What the task asks
Copy each entry below unchanged; the images do not go in the copy.

+-------+

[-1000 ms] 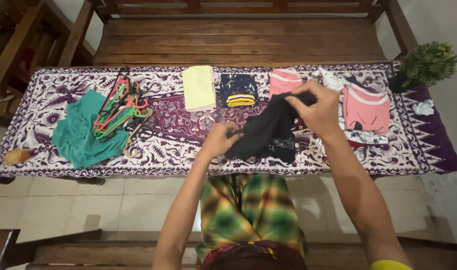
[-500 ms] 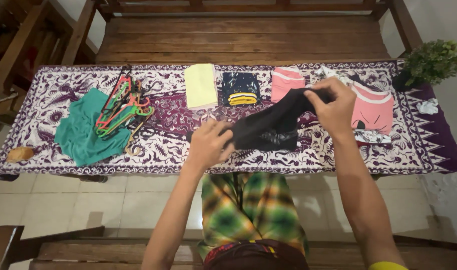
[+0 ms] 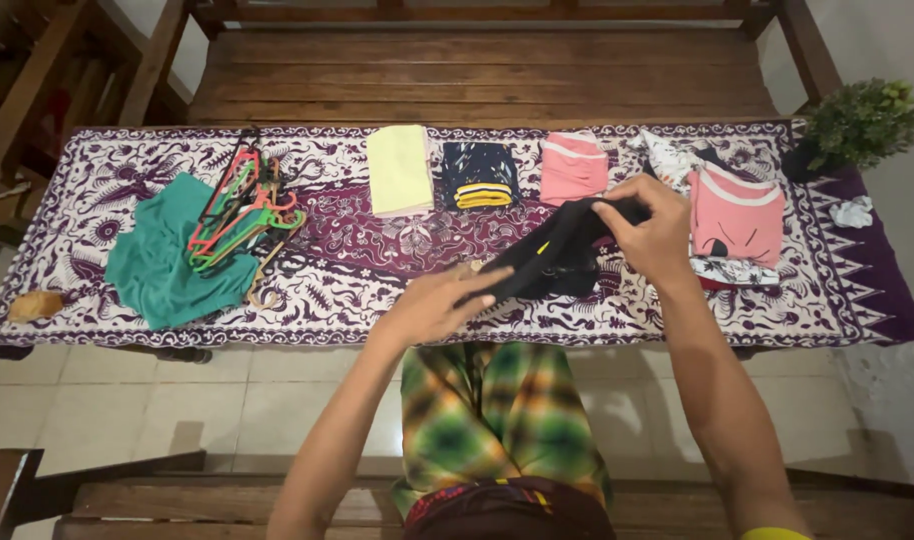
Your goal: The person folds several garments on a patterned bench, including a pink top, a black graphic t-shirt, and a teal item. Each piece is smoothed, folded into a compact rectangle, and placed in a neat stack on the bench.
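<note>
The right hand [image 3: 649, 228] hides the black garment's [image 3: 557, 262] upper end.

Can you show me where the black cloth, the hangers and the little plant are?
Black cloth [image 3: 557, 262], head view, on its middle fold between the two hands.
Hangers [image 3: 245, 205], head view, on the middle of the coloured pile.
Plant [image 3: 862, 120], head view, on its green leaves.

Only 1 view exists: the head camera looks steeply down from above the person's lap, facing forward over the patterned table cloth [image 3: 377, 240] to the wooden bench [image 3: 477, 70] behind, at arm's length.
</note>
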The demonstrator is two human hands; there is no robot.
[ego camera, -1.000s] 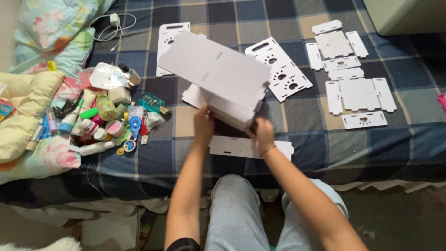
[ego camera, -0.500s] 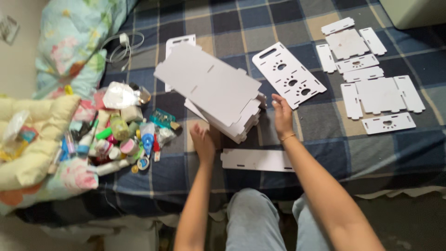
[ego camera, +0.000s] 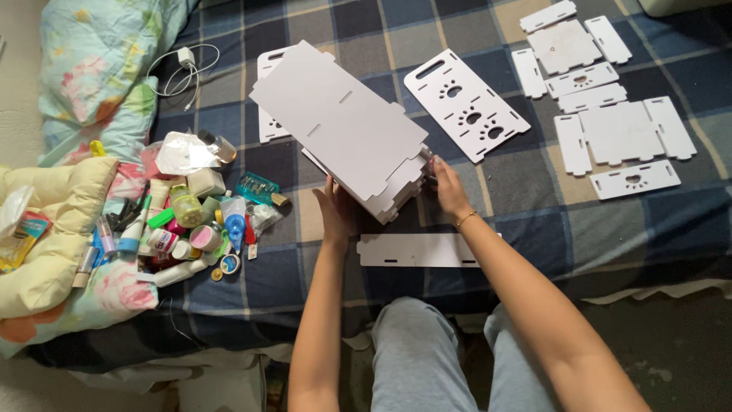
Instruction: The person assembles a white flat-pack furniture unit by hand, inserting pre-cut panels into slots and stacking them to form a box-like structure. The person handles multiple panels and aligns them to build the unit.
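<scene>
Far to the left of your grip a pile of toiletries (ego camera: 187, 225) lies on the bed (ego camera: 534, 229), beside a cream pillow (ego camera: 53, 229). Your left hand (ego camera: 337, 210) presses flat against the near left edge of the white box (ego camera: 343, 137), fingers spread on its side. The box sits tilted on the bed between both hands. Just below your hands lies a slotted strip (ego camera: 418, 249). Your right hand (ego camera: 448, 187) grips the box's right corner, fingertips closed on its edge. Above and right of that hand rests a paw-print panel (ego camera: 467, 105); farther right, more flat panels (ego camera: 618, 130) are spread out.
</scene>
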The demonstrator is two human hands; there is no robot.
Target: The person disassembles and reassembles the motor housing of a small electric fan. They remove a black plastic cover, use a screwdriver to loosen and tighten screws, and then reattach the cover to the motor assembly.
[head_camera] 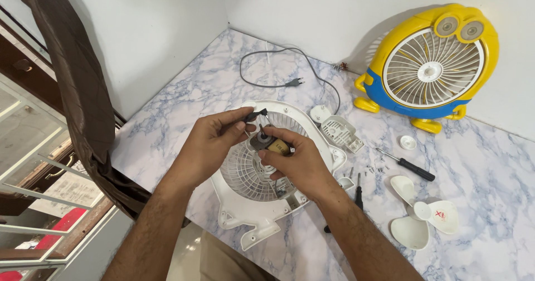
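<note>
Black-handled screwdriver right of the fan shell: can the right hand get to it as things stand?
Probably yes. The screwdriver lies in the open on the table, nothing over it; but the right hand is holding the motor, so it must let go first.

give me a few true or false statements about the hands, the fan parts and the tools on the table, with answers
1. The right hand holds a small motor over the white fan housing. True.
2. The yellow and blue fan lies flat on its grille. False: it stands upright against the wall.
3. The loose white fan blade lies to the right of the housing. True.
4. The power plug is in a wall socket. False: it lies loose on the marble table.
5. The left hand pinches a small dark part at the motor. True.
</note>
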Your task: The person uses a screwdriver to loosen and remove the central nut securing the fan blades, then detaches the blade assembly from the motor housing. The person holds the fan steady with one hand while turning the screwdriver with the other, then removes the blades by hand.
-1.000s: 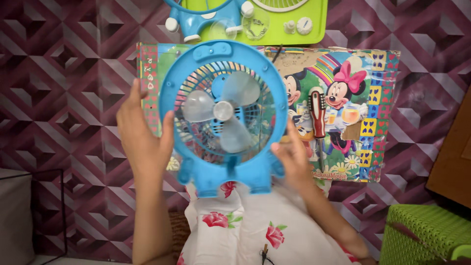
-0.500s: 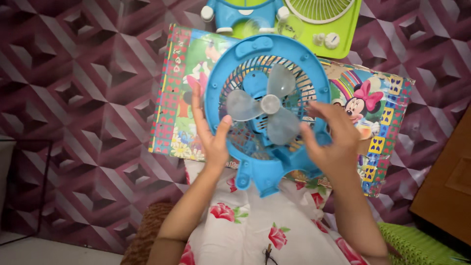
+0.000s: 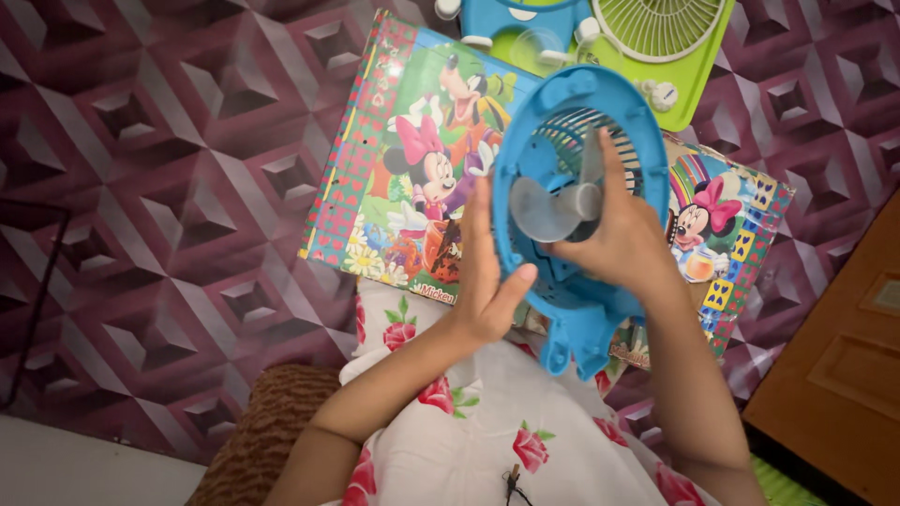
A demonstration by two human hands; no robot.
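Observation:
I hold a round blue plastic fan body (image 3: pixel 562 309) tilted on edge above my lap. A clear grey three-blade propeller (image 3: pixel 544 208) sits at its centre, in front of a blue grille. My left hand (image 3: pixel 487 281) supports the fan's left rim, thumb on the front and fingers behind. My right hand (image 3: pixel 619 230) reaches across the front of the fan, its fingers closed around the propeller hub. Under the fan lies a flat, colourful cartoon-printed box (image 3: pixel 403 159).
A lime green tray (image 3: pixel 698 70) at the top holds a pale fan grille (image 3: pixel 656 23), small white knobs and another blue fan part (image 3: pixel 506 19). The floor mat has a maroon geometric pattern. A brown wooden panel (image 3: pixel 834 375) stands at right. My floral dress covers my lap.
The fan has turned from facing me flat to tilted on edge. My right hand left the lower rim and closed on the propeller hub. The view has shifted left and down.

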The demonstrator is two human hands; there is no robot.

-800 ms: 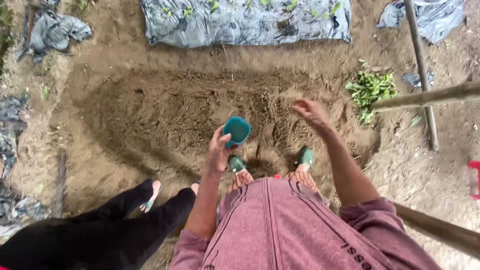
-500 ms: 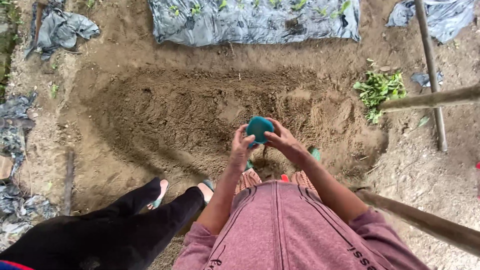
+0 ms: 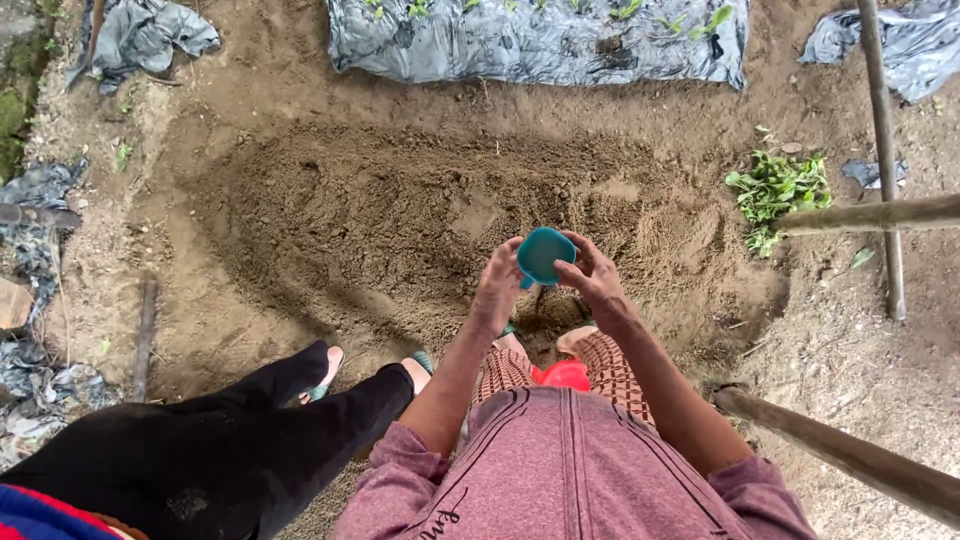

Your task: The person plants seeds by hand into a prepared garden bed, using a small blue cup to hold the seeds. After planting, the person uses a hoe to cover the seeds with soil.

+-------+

Task response
[-1000 ms] 
[-500 ms] 
[+0 ms] 
Your goal: The person folds several garments on a patterned bench, including a pink top, a black graphic t-shirt, and a teal item. Each piece is smoothed, folded into a compact rectangle, and placed in a neat stack on the bench.
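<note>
The right hand [image 3: 649, 228] hides the black garment's [image 3: 557, 262] upper end.

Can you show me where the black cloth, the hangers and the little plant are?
Black cloth [image 3: 557, 262], head view, on its middle fold between the two hands.
Hangers [image 3: 245, 205], head view, on the middle of the coloured pile.
Plant [image 3: 862, 120], head view, on its green leaves.

Only 1 view exists: the head camera looks steeply down from above the person's lap, facing forward over the patterned table cloth [image 3: 377, 240] to the wooden bench [image 3: 477, 70] behind, at arm's length.
</note>
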The demonstrator is two human hands; there is no robot.
[ego camera, -1.000s] 
[ego camera, -0.500s] 
[ego camera, +0.000s] 
Instruction: The person assembles a white flat-pack furniture unit by hand, inserting pre-cut panels into slots and stacking them to form a box-like structure. The person handles multiple panels and aligns them to build the unit.
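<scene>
Far to the left of your grip a pile of toiletries (ego camera: 187, 225) lies on the bed (ego camera: 534, 229), beside a cream pillow (ego camera: 53, 229). Your left hand (ego camera: 337, 210) presses flat against the near left edge of the white box (ego camera: 343, 137), fingers spread on its side. The box sits tilted on the bed between both hands. Just below your hands lies a slotted strip (ego camera: 418, 249). Your right hand (ego camera: 448, 187) grips the box's right corner, fingertips closed on its edge. Above and right of that hand rests a paw-print panel (ego camera: 467, 105); farther right, more flat panels (ego camera: 618, 130) are spread out.
</scene>
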The demonstrator is two human hands; there is no robot.
Target: The person disassembles and reassembles the motor housing of a small electric fan. They remove a black plastic cover, use a screwdriver to loosen and tighten screws, and then reattach the cover to the motor assembly.
[head_camera] 
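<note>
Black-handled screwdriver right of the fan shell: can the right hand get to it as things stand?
Probably yes. The screwdriver lies in the open on the table, nothing over it; but the right hand is holding the motor, so it must let go first.

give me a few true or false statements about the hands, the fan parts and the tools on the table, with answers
1. The right hand holds a small motor over the white fan housing. True.
2. The yellow and blue fan lies flat on its grille. False: it stands upright against the wall.
3. The loose white fan blade lies to the right of the housing. True.
4. The power plug is in a wall socket. False: it lies loose on the marble table.
5. The left hand pinches a small dark part at the motor. True.
</note>
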Your task: The person uses a screwdriver to loosen and remove the central nut securing the fan blades, then detaches the blade assembly from the motor housing. The person holds the fan steady with one hand while turning the screwdriver with the other, then removes the blades by hand.
-1.000s: 
-0.500s: 
+0.000s: 
A demonstration by two human hands; no robot.
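Observation:
I hold a round blue plastic fan body (image 3: pixel 562 309) tilted on edge above my lap. A clear grey three-blade propeller (image 3: pixel 544 208) sits at its centre, in front of a blue grille. My left hand (image 3: pixel 487 281) supports the fan's left rim, thumb on the front and fingers behind. My right hand (image 3: pixel 619 230) reaches across the front of the fan, its fingers closed around the propeller hub. Under the fan lies a flat, colourful cartoon-printed box (image 3: pixel 403 159).
A lime green tray (image 3: pixel 698 70) at the top holds a pale fan grille (image 3: pixel 656 23), small white knobs and another blue fan part (image 3: pixel 506 19). The floor mat has a maroon geometric pattern. A brown wooden panel (image 3: pixel 834 375) stands at right. My floral dress covers my lap.
The fan has turned from facing me flat to tilted on edge. My right hand left the lower rim and closed on the propeller hub. The view has shifted left and down.
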
The demonstrator is two human hands; there is no robot.

-800 ms: 
-500 ms: 
+0 ms: 

Your task: The person plants seeds by hand into a prepared garden bed, using a small blue cup to hold the seeds. After planting, the person uses a hoe to cover the seeds with soil.

The response is complete as it stands.